# Task to complete
An exact repeat is needed of the lines from the one with "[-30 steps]" through the last line of the data below. Please omit the pictures.

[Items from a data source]
#####

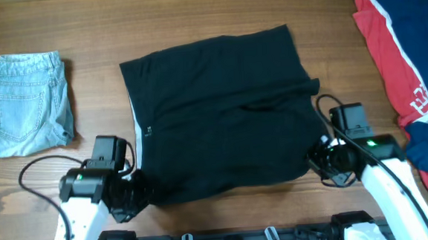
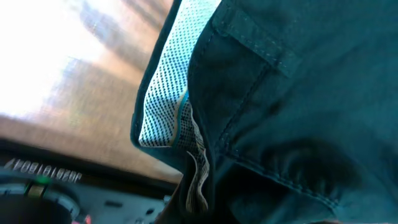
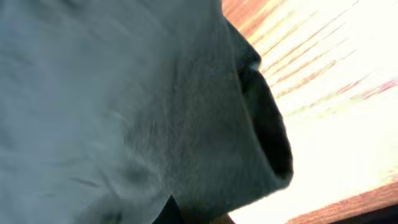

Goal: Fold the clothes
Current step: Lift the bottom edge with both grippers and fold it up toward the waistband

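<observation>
The black garment [image 1: 221, 116] lies spread in the centre of the tabletop [image 1: 193, 17], roughly rectangular, with a crease running across its right half toward the right edge. The left gripper [image 1: 140, 193] is at the lower left corner of the garment and is closed on the fabric there. The right gripper [image 1: 319, 157] is at the lower right edge of the garment and is closed on the fabric at that edge. Both arms enter from the bottom of the overhead frame, one on each side of the garment. In the left wrist view, the black garment [image 2: 298, 93] fills the right side of the frame at close range; stitched seams and a belt loop [image 2: 252, 37] are visible, and a white mesh lining [image 2: 165, 93] shows at the edge of the fabric, with the tabletop [image 2: 74, 81] at upper left. In the right wrist view, the black garment [image 3: 112, 93] fills the left side, with a rolled edge at centre and the tabletop [image 3: 336, 93] at right. The fingers do not show in either wrist view. The shorts [image 1: 27, 105] lie at the left of the overhead frame, well apart from the black garment. The red garment [image 1: 408, 71] lies at the right edge of the frame.
</observation>
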`<state>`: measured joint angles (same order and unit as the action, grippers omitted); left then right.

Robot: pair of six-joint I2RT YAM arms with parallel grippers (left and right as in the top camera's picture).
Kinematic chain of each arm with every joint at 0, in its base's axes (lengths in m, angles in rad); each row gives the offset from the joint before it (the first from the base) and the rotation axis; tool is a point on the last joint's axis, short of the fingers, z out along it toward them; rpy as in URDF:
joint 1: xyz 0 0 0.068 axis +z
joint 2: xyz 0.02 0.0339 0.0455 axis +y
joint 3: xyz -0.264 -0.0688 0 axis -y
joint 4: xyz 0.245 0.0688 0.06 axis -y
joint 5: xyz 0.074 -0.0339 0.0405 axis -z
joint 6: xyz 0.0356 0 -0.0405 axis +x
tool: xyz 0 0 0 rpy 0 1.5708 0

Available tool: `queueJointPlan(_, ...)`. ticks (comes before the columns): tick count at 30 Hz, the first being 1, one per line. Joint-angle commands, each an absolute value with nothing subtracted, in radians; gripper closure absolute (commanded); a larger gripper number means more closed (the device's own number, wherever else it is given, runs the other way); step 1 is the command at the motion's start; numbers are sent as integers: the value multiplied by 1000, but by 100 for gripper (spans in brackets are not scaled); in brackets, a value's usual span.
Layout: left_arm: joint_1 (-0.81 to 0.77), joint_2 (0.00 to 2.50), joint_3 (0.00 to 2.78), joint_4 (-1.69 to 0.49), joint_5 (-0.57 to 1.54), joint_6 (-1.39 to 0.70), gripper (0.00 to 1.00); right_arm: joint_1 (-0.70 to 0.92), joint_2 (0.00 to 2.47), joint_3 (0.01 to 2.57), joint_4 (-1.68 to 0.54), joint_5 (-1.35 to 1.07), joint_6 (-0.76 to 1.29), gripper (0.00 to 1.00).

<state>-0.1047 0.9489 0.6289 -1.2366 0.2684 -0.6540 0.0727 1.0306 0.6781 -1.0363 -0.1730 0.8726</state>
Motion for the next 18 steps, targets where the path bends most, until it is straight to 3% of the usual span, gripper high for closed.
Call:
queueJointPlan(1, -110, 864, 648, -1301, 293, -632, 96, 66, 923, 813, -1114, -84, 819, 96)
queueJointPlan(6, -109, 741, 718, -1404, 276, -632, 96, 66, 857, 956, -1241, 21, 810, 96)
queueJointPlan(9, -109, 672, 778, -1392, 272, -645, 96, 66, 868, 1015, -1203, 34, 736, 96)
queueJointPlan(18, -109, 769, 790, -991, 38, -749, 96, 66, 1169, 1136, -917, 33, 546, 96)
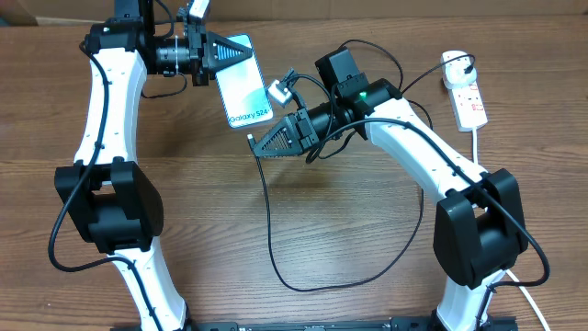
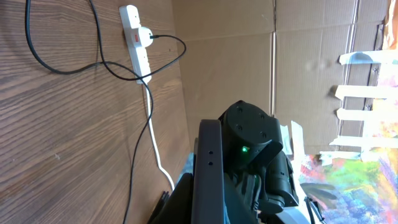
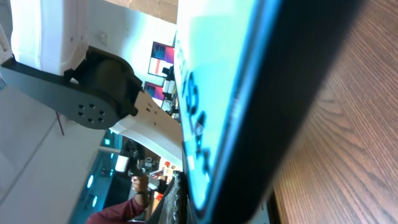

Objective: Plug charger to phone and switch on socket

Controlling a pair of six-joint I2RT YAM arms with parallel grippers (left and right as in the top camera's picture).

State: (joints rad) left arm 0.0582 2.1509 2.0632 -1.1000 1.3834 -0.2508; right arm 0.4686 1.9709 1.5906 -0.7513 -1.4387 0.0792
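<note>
Left gripper clamps the phone by its top end; right gripper, pinching the charger, sits just below the phone's lower end, roughly along its long axis

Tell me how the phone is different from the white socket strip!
The phone is held by the left gripper; the socket lies flat on the table. The phone has a pale blue-white screen with dark edges; the socket is plain white with red marks. The phone looks wider, the socket long and narrow. Both are flat, straight-sided shapes.
</note>
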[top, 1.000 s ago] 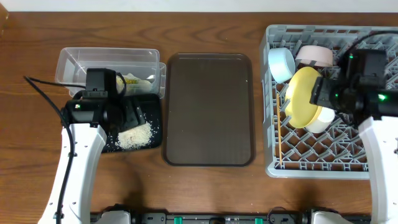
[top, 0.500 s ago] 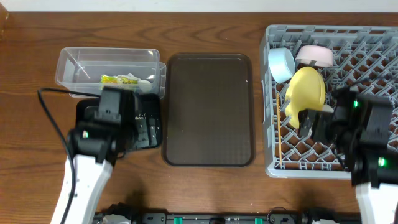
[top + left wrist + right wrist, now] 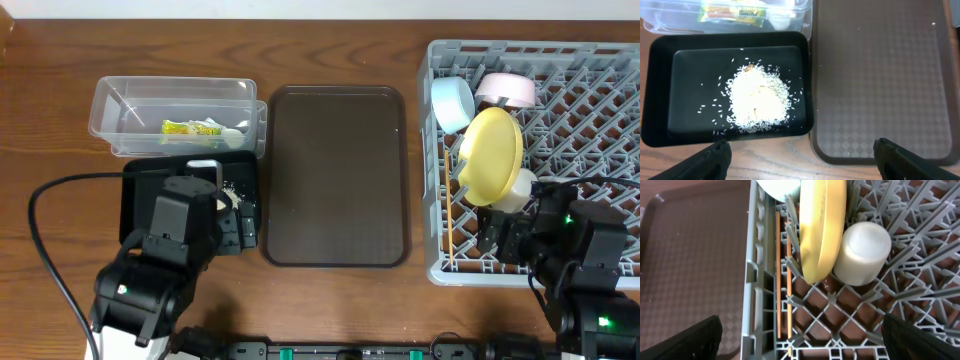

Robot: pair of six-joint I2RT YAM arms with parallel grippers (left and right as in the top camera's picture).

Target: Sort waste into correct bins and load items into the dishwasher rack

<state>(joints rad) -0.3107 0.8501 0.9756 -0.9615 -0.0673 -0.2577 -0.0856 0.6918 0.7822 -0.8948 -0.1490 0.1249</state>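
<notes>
Wooden table (image 3: 330, 300): left gripper (image 3: 802, 150), spread, above white rice (image 3: 759, 100) in the glossy black tray (image 3: 660, 90); right gripper (image 3: 802, 337), spread, near the round yellow plate (image 3: 820, 225) in the grey plastic rack (image 3: 434, 230); lift both straight, touching nothing.

A brown wooden table (image 3: 330, 50) is filling almost the whole overhead view, its grain running left to right, soft even light lying across it and casting only faint shadows, while a thin pale strip (image 3: 300, 8) is showing along the far edge, too narrow to tell wall from floor.
</notes>
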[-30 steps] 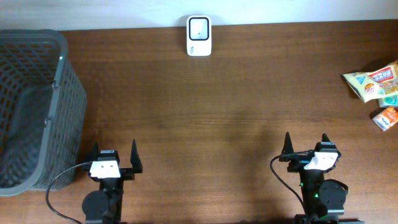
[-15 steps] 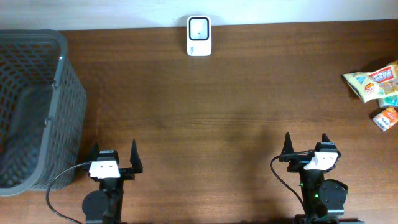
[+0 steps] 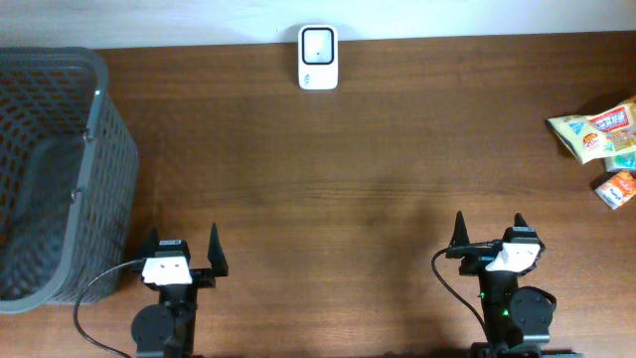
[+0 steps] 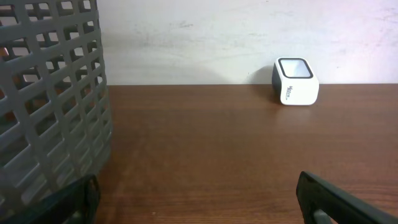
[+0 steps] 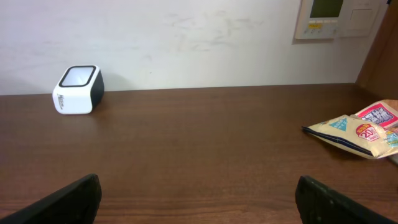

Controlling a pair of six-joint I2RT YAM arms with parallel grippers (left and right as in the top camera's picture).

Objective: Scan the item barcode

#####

# Exercise output
[-30 steps] 
[-15 steps] 
[+0 steps] 
[+0 steps] 
[+0 steps] 

Controlling a pair of six-joint I2RT YAM arms with parallel grippers (left and right as in the top camera's picture).

Objective: Scan the item barcode

The exercise concludes with that.